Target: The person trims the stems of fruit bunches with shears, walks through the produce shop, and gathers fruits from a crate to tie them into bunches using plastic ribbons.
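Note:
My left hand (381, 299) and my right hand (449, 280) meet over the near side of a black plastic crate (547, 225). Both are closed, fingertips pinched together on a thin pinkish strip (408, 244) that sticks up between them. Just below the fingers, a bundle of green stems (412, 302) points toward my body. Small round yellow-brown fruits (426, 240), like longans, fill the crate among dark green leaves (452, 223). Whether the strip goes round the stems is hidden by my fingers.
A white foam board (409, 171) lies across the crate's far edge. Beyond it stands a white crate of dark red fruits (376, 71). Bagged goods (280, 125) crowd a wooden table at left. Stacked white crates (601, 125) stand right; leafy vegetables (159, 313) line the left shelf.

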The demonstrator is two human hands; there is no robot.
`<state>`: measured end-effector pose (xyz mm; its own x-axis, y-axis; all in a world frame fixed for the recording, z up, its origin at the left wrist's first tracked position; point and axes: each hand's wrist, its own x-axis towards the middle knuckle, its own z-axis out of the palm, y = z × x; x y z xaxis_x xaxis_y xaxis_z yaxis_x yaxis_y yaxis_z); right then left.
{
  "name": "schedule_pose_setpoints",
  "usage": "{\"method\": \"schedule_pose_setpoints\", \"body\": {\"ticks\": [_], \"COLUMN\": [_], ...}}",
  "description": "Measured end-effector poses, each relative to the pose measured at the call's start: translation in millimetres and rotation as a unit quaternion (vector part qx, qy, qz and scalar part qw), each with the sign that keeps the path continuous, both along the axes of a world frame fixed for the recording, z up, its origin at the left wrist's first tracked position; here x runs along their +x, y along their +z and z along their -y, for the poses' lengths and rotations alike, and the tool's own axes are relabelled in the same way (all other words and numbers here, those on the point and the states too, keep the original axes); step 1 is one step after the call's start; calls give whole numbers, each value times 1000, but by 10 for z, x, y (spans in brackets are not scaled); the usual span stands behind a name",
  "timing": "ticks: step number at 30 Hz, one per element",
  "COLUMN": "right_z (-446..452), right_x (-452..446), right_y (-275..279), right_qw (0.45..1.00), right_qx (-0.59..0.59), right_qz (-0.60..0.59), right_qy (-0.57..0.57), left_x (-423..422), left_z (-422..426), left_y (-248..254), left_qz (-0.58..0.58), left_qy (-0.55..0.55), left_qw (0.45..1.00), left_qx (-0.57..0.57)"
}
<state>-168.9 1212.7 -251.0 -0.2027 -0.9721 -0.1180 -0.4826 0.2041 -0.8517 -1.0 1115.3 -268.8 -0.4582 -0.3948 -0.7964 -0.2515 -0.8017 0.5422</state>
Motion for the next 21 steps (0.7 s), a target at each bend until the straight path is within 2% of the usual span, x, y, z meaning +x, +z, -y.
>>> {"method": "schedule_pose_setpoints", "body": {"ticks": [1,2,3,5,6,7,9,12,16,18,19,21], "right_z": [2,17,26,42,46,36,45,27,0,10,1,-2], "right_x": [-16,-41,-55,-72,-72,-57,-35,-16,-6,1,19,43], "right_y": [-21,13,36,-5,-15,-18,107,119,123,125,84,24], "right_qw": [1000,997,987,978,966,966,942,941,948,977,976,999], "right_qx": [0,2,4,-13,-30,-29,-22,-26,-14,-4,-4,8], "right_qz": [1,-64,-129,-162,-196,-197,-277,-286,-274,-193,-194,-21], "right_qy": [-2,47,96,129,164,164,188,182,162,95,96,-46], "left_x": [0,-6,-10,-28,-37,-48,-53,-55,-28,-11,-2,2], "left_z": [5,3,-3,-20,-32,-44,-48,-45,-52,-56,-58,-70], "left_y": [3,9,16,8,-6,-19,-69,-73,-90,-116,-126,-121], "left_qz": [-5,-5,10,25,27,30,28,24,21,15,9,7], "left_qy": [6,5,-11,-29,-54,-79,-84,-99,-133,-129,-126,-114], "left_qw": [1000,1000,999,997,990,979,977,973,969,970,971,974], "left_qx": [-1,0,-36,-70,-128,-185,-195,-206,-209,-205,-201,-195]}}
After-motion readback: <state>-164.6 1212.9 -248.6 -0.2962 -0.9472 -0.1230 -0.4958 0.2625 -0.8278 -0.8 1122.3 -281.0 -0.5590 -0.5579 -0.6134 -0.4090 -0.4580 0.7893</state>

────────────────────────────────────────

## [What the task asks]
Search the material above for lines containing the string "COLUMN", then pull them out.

## [Answer to this problem]
  "usage": "{\"method\": \"schedule_pose_setpoints\", \"body\": {\"ticks\": [_], \"COLUMN\": [_], ...}}",
  "COLUMN": "right_z (-446..452), right_x (-452..446), right_y (-275..279), right_qw (0.45..1.00), right_qx (-0.59..0.59), right_qz (-0.60..0.59), right_qy (-0.57..0.57), left_x (-423..422), left_z (-422..426), left_y (-248..254), left_qz (-0.58..0.58), left_qy (-0.55..0.55), left_qw (0.45..1.00), left_qx (-0.57..0.57)"

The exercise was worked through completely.